**How to complete this task**
In the listing that follows, copy out each line that includes the word "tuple".
+++
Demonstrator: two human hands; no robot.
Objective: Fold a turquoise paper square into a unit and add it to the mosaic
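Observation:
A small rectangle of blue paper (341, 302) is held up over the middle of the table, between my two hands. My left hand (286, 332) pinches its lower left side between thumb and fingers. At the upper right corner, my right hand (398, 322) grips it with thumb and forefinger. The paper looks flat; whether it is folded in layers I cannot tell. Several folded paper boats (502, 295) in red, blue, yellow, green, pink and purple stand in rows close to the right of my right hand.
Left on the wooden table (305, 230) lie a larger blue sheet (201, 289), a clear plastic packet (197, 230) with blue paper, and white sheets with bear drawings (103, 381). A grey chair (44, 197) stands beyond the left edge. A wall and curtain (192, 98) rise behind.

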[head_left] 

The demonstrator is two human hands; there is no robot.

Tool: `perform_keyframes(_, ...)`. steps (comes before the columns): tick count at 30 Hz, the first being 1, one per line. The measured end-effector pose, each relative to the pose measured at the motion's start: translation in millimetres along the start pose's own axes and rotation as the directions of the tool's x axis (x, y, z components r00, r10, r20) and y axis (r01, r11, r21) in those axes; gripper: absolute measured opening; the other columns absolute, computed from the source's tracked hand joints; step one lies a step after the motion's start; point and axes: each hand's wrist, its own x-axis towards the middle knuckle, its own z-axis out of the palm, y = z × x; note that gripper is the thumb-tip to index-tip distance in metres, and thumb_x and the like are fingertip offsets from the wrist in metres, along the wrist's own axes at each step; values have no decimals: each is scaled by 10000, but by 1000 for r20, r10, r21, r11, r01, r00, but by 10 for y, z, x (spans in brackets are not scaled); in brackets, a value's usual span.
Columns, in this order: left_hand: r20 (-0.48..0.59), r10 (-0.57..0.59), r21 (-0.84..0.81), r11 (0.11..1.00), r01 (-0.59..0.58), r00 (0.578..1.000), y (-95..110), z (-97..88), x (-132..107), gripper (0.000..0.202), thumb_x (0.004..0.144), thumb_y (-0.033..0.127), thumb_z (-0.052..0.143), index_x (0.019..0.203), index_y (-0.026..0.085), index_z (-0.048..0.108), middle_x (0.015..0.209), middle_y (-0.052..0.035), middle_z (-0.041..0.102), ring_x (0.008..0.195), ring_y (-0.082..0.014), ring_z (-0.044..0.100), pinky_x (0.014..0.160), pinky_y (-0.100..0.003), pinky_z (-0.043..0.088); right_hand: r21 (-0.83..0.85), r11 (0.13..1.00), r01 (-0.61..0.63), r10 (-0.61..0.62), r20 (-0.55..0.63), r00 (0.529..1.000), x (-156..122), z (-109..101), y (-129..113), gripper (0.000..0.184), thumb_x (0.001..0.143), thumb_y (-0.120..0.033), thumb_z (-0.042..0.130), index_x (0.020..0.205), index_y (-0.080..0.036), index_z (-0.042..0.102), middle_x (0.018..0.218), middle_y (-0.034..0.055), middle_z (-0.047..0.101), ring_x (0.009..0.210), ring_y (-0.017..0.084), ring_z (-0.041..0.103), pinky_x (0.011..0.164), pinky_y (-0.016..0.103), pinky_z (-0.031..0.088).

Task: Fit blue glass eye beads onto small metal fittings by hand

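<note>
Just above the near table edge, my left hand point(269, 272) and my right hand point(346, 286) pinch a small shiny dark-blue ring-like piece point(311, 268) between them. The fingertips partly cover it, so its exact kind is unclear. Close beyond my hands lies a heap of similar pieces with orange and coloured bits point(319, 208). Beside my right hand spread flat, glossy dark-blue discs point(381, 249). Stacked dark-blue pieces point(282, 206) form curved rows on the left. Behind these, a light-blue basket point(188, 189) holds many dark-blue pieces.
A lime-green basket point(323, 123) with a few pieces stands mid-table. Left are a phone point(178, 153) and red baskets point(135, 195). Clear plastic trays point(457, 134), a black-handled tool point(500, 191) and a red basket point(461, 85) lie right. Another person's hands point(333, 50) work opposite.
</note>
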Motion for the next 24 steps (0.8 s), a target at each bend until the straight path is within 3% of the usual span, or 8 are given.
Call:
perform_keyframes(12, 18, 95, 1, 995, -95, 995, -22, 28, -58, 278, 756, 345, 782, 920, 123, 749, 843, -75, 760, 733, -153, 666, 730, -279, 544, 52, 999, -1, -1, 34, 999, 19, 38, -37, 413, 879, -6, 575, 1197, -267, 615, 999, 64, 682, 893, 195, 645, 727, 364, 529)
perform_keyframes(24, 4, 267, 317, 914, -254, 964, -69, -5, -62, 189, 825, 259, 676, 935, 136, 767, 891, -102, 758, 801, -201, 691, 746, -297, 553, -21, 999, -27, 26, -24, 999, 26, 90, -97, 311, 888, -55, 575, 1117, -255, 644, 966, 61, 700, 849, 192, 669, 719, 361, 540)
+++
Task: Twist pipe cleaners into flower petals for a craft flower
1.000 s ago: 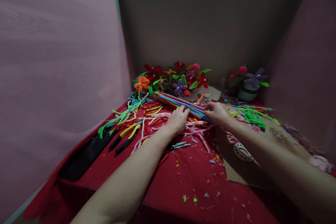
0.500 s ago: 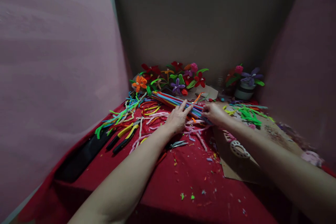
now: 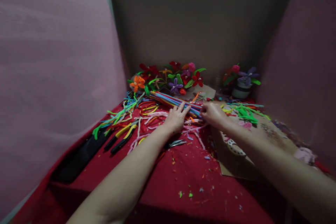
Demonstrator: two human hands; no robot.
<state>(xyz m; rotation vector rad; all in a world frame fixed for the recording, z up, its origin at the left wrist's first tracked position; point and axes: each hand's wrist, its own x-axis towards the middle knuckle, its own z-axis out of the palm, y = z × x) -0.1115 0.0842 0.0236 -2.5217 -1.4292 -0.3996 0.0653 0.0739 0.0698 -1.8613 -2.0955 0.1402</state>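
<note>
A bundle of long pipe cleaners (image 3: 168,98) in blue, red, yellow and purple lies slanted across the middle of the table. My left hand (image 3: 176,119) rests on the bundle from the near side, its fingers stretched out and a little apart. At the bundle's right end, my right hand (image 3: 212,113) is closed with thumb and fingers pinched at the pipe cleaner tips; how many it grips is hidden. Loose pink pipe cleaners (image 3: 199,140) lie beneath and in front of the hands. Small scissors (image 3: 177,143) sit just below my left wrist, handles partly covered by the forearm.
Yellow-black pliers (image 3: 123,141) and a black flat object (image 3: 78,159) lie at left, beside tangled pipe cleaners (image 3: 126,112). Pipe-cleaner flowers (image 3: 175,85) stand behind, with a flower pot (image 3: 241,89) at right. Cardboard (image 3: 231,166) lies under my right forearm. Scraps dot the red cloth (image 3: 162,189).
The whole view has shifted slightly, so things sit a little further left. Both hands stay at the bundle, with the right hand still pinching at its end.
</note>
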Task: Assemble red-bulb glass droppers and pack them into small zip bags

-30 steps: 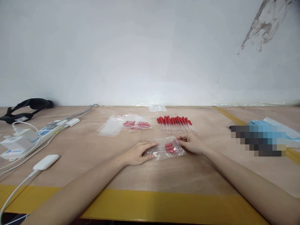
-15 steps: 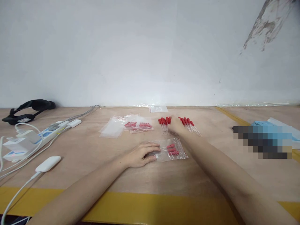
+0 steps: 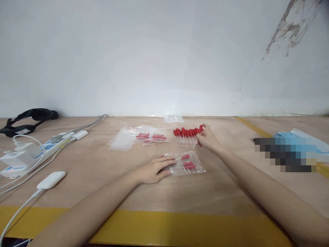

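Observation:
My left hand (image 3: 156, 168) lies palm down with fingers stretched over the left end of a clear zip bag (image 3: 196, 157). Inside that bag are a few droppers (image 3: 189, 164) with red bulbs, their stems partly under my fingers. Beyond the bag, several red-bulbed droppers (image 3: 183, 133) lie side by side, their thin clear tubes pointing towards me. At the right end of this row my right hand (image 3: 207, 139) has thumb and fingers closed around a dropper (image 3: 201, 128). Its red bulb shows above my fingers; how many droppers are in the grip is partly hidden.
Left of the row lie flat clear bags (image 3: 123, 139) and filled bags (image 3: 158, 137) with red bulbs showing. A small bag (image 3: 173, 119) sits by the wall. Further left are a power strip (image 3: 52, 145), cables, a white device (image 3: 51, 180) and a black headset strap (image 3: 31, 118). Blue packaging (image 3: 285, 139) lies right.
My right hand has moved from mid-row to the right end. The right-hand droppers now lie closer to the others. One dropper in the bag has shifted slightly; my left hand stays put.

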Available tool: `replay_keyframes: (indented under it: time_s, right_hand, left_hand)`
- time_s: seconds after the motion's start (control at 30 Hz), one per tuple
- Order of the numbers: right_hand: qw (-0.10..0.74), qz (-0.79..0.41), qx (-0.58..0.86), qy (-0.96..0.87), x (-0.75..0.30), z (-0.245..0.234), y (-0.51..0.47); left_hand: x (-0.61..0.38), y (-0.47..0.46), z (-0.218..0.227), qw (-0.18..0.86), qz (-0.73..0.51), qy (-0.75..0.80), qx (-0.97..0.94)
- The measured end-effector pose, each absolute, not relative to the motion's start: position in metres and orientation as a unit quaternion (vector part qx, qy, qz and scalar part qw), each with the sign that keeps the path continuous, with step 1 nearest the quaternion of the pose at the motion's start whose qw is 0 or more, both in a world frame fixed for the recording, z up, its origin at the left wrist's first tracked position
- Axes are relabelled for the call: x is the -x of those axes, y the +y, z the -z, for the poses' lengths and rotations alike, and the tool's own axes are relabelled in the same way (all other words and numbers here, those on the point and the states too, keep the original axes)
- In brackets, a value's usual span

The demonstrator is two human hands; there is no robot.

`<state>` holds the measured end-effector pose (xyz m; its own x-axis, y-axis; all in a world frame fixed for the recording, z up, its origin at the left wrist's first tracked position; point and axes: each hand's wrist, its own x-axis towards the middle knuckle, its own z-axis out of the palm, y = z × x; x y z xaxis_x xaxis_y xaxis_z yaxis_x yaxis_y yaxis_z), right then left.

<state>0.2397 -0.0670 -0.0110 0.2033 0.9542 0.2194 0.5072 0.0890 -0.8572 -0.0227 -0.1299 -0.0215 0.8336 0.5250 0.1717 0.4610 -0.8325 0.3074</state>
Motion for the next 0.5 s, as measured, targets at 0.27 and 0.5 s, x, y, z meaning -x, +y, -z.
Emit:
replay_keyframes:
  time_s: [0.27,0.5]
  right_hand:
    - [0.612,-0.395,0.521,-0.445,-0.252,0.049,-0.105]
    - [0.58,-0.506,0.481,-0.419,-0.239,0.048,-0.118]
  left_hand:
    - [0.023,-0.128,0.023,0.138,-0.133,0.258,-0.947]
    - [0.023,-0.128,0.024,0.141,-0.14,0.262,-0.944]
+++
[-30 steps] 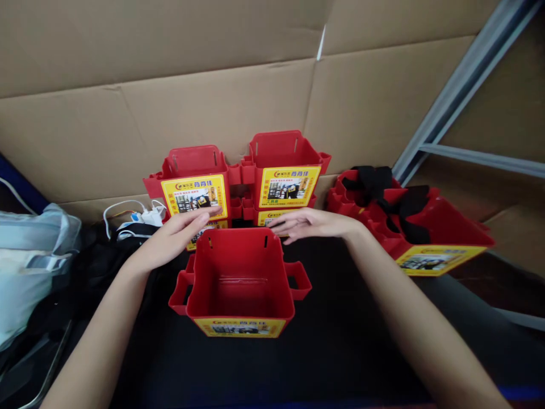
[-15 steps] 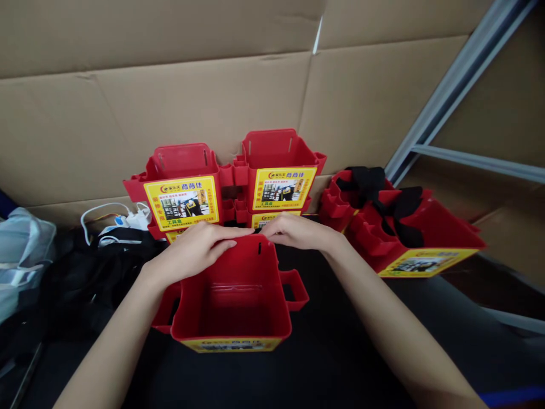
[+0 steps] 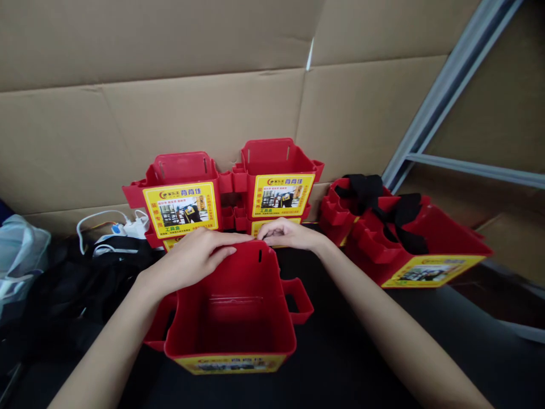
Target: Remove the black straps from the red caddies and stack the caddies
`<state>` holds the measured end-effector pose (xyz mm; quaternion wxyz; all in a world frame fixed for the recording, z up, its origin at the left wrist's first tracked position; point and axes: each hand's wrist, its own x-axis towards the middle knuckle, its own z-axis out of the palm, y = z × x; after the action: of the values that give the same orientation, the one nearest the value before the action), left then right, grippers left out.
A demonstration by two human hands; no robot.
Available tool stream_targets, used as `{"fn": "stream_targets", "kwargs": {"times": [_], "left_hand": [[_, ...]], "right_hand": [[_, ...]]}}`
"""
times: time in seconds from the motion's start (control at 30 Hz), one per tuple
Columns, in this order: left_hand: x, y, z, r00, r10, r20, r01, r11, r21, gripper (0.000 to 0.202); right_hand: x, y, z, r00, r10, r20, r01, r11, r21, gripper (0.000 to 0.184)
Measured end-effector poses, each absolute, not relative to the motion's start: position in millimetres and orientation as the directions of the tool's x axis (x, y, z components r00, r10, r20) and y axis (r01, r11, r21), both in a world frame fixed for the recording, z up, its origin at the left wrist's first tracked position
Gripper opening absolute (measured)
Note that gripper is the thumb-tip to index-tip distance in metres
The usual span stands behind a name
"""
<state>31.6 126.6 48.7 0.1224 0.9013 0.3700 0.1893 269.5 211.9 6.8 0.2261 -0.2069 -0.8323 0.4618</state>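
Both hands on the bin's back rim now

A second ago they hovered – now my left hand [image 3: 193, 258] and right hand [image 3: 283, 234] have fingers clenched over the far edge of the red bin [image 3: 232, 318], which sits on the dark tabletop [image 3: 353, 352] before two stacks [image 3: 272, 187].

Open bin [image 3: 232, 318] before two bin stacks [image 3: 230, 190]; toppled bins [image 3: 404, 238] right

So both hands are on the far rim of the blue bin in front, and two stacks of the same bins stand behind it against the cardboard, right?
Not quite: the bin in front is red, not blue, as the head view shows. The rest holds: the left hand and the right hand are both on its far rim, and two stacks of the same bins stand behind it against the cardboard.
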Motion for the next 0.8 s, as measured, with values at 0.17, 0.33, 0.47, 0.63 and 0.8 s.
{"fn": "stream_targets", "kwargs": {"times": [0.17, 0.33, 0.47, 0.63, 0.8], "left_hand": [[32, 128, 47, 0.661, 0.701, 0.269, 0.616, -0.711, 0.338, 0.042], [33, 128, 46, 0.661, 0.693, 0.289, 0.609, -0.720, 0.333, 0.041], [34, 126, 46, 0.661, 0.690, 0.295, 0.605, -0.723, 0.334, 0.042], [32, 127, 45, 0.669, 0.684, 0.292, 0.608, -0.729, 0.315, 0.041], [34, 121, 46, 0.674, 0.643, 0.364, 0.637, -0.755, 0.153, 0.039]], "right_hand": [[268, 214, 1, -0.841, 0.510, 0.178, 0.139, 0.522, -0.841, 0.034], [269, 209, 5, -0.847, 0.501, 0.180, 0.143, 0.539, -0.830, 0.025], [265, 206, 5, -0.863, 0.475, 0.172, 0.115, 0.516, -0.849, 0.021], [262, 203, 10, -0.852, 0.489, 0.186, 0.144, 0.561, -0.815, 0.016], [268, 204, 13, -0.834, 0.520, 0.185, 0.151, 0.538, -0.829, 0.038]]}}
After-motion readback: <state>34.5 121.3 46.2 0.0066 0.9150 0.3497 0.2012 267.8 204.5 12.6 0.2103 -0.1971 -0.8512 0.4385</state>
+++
**Response**
- time_s: seconds after the motion's start (control at 30 Hz), one per tuple
times: time in seconds from the motion's start (control at 30 Hz), one per tuple

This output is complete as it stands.